Task directions
A verbatim copy of the whole listing is what is needed.
══ Collected material
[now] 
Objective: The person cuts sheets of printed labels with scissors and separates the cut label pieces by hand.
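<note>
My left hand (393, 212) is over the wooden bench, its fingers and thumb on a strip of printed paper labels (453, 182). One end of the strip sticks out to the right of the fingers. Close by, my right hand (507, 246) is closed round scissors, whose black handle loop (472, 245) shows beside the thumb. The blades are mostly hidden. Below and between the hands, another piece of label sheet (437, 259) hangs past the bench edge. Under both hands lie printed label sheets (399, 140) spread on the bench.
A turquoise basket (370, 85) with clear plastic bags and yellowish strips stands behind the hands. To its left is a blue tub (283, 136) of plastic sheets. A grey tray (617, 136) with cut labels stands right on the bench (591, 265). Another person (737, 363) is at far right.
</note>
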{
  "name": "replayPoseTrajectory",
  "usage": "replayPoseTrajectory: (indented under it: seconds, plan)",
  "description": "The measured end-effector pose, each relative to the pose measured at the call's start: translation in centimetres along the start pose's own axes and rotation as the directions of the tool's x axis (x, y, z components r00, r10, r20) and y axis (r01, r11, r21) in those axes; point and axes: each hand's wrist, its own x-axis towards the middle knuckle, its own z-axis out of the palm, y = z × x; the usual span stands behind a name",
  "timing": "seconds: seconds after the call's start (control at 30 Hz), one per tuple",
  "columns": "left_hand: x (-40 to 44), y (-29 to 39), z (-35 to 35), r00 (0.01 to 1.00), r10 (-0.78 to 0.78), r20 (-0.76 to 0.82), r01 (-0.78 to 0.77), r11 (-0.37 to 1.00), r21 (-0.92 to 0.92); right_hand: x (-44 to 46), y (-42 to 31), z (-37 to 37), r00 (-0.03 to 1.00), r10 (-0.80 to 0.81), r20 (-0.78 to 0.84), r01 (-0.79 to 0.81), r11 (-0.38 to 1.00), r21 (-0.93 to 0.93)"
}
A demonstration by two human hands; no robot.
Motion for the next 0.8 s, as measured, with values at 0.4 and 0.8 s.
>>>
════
Exercise response
[now] 
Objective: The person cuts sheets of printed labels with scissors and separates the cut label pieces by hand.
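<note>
My left hand (393, 212) is over the wooden bench, its fingers and thumb on a strip of printed paper labels (453, 182). One end of the strip sticks out to the right of the fingers. Close by, my right hand (507, 246) is closed round scissors, whose black handle loop (472, 245) shows beside the thumb. The blades are mostly hidden. Below and between the hands, another piece of label sheet (437, 259) hangs past the bench edge. Under both hands lie printed label sheets (399, 140) spread on the bench.
A turquoise basket (370, 85) with clear plastic bags and yellowish strips stands behind the hands. To its left is a blue tub (283, 136) of plastic sheets. A grey tray (617, 136) with cut labels stands right on the bench (591, 265). Another person (737, 363) is at far right.
</note>
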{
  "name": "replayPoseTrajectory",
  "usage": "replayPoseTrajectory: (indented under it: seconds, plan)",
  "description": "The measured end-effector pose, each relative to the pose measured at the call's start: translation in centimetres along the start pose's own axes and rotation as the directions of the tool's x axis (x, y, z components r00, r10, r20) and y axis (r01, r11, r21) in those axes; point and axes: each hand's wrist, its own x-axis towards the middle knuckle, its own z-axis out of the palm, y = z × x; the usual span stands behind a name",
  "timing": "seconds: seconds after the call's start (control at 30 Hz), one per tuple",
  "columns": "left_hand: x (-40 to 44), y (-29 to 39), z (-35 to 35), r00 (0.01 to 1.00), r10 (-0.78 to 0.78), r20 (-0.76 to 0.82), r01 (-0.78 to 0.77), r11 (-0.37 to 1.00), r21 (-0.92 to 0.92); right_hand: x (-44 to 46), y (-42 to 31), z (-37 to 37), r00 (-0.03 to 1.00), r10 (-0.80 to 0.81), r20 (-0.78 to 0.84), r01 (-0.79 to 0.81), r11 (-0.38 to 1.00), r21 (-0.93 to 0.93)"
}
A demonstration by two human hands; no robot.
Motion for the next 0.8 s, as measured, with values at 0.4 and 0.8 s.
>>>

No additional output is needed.